あと何人殺せば気が済むのだ―ダーヴィットの脳裏に、拷問の末、絞首刑にされた「異端分子」の姿が浮かび上がり、点滅する。
毎日のように行われている反乱分子や異端分子への処刑。市民の有志が「委員会」を作り、王に反旗を翻す者や異端勢力を監視し、見つけ次第、王家へと報告する。そうやって、無実の者が何人も拷問され、処刑されてきた。同時に市民同士は、誰が「委員会」なのか、と疑心暗鬼に陥り、憎しみあっている。
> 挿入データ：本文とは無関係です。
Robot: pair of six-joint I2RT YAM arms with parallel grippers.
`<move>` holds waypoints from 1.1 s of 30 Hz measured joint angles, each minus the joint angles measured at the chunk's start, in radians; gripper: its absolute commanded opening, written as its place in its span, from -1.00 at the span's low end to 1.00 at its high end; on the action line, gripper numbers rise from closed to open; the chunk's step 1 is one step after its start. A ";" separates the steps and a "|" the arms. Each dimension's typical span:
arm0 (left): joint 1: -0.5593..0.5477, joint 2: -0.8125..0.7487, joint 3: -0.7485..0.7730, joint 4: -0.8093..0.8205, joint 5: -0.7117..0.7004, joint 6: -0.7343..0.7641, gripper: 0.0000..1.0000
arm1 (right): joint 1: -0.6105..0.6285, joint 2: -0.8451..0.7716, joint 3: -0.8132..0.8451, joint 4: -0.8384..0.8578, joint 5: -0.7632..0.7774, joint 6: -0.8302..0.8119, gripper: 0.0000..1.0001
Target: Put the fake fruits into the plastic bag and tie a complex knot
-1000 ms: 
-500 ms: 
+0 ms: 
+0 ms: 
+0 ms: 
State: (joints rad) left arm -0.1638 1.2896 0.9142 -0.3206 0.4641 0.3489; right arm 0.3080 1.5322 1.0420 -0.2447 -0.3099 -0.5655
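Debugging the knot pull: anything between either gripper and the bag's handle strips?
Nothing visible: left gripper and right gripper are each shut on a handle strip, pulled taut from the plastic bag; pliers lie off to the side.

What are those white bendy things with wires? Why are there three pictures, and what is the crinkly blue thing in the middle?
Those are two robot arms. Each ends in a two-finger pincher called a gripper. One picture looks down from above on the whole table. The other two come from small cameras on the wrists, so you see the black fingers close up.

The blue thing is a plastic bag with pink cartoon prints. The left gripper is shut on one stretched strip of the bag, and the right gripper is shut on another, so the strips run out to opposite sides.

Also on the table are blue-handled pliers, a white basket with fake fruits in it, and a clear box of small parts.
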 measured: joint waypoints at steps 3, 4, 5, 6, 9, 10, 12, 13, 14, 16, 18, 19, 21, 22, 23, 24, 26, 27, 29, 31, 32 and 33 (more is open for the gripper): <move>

そうやって、無実にも関わらず拷問を受ける者の中には、新薬の非検体として使われてしまう者もいる。行進の際、異能者から薬をもらい、頭を垂れ、ありがたやありがたやと市民は言うが、それを作るのには他でもない市民の命が犠牲となっている。
市民を殺して殺して殺して、それで国が持つと思っているのか。
「頼んだぞ」
「分かりました」
ダーヴィットは苦言を飲み込み、頷く。
「それと、私がここに居るのは当面の間は口外するな」
ダーヴィットはただ頷くしかなかった。自分が何か大きなことに巻き込まれている感覚があった。黒い磁力が自分を包んでいくような感覚がした。